While initially targeted at broadcast engineers, the IP offered by FPGA vendors and their partners eventually expanded to encompass low-level, per-pixel based image-processing functions. Since functions such as histogram equalization, bad pixel correction, image filtering, Bayer interpolation, and color matrix conversion (from, for example, RGB to YIQ) operate on single pixels or groups of pixels in an image, they can be easily pipelined.

At present, for example, bad pixel correction in images is performed using an adaptive median filter. Here, an image’s bad pixels are identified as image noise and replaced by a filtered value. Then, a convolution matrix is passed over the image to obtain the filtered pixel value. Since image filtering, Bayer conversion, and color matrix conversion use similar techniques, these functions can be easily implemented as IP in an FPGA.

Today, numerous companies offer such IP to developers of machine vision and image processing systems (Table 1). These include IP for defective pixel correction from CIS Corp (Tokyo, Japan; www.ciscorp.co.jp), image convolution (filtering) cores from Concurrent EDA (Pittsburgh, PA, USA; www.concurrenteda.com), and color space conversion from iWave Systems (Bengaluru, Karnataka, India; www.iwavesystems.com.)Table P25

Niche needs

While such algorithms are now common building blocks offered by IP vendors, some companies offer niche image processing IP for specific market needs. These include such functions as haze reduction, morphology, and video tracking. (http://bit.ly/VSD-NSW.)

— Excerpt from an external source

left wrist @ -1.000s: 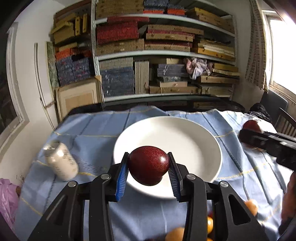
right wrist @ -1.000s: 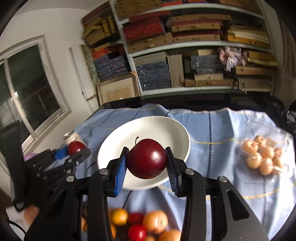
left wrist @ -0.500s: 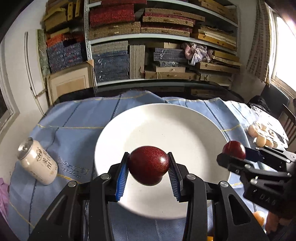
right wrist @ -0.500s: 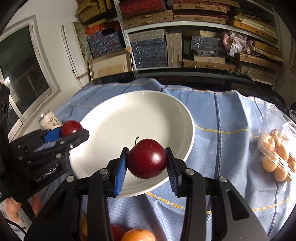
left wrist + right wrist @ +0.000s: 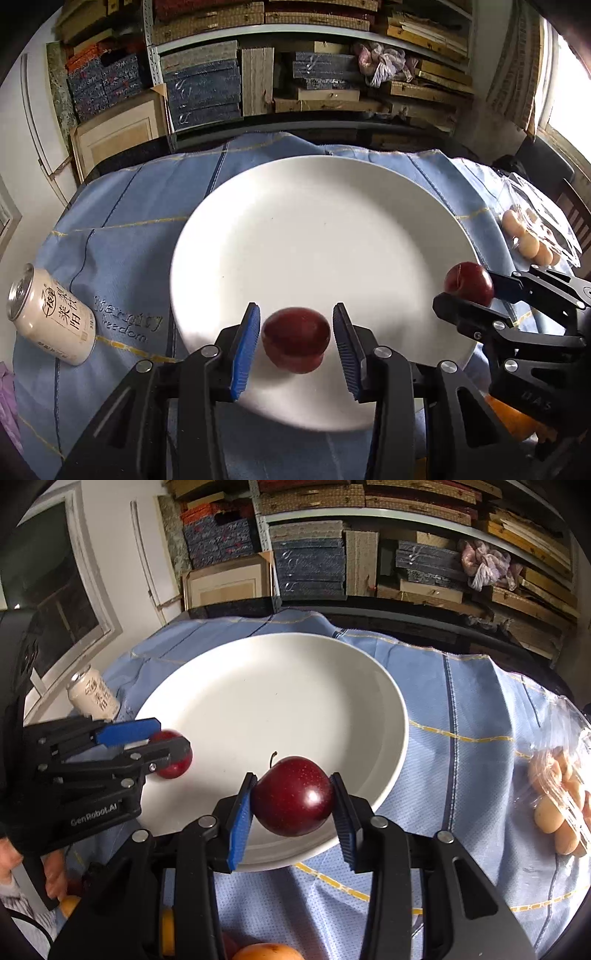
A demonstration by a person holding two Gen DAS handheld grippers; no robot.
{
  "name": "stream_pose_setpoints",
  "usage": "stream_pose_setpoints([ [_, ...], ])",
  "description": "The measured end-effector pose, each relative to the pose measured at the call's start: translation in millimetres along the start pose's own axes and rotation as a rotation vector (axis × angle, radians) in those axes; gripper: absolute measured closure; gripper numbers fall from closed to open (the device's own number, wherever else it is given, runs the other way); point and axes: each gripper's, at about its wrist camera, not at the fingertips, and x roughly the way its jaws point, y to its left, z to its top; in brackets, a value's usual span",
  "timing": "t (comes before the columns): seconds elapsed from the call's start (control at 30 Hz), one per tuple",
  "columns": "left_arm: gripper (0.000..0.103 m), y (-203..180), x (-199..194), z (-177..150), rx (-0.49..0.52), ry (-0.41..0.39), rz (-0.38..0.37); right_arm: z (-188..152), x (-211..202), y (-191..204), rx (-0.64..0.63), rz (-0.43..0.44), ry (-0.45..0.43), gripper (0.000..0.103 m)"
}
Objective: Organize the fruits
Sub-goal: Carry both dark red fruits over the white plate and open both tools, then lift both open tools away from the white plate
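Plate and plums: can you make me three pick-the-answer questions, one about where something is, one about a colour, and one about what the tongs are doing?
1. Where is the drink can?
A. On the plate
B. On the blue cloth, left of the plate
C. On a shelf

2. What colour is the plate?
A. White
B. Green
C. Black

3. What are the left tongs doing to the blurry plum?
A. Squeezing it
B. Open, with a gap on each side
C. Nowhere near it

Answers:
1. B, the can sits on the cloth beside the plate's rim.
2. A, the plate is plain white.
3. B, space shows between each pad and the plum, while the right tongs grip the stemmed plum.
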Motion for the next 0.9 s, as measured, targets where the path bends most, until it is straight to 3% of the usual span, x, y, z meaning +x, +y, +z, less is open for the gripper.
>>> stream_pose_setpoints([
  [0.3, 0.055, -1, -6, -1, 0.004, -0.019, 0.010, 1, -8, -3, 0.005, -0.007, -0.024, 0.057],
  [0.43, 0.054, -2, -17, 1, 0.009, -0.066, 0.041, 6, -27, -4, 0.022, 0.005, -0.075, 0.057],
  [0.6, 0.034, -9, -55, 3, 0.029, -0.187, 0.100, 13, -83, 6, 0.022, 0.047, -0.212, 0.056],
  [0.67, 0.021, -9, -76, 0, 0.017, -0.244, 0.114, 11, -110, 13, 0.010, 0.060, -0.276, 0.049],
  [0.73, 0.016, -9, -93, -6, 0.009, -0.272, 0.118, 6, -140, 22, -0.011, 0.067, -0.348, 0.039],
  [0.8, 0.015, -10, -110, -17, 0.024, -0.285, 0.135, -2, -168, 30, -0.031, 0.075, -0.402, 0.037],
  [0.9, 0.014, -8, -129, -34, 0.039, -0.293, 0.185, -22, -198, 35, -0.040, 0.086, -0.452, 0.026],
])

Nippon Systemware (NSW; Tokyo, Japan; www.nsw.co.jp/english) offers an IP core for haze reduction that can be used with Altera and Xilinx (San Jose, CA, USA; www.xilinx.com) devices. The “Haze Reduction Engine” reduces haze or fog in RGB images and targets such applications as networked surveillance cameras and smart vehicles (Figure 1).

Mathematical morphology, a technique pioneered by Jean Serra and Georges Matheron at the Centre of Mathematical Morphology (CMM) of the École des Mines de Paris in 1964, is often used to process and analyze the structure of objects within images.

Using the morphological operators of erosion, dilation, and opening and closing, specific shapes can be determined. Since the structuring elements are moved over the image, the technique is well suited to implementation within FPGAs. This is the aim of the Morphological Image processing IP core from Unistring Tech Solutions (Hyderabad, Telangana, India; www.unistring.com) that is designed to perform erosion, dilation, opening and closing functions on Xilinx Spartan and Vertex FPGAs (http://bit.ly/VSD-UTS).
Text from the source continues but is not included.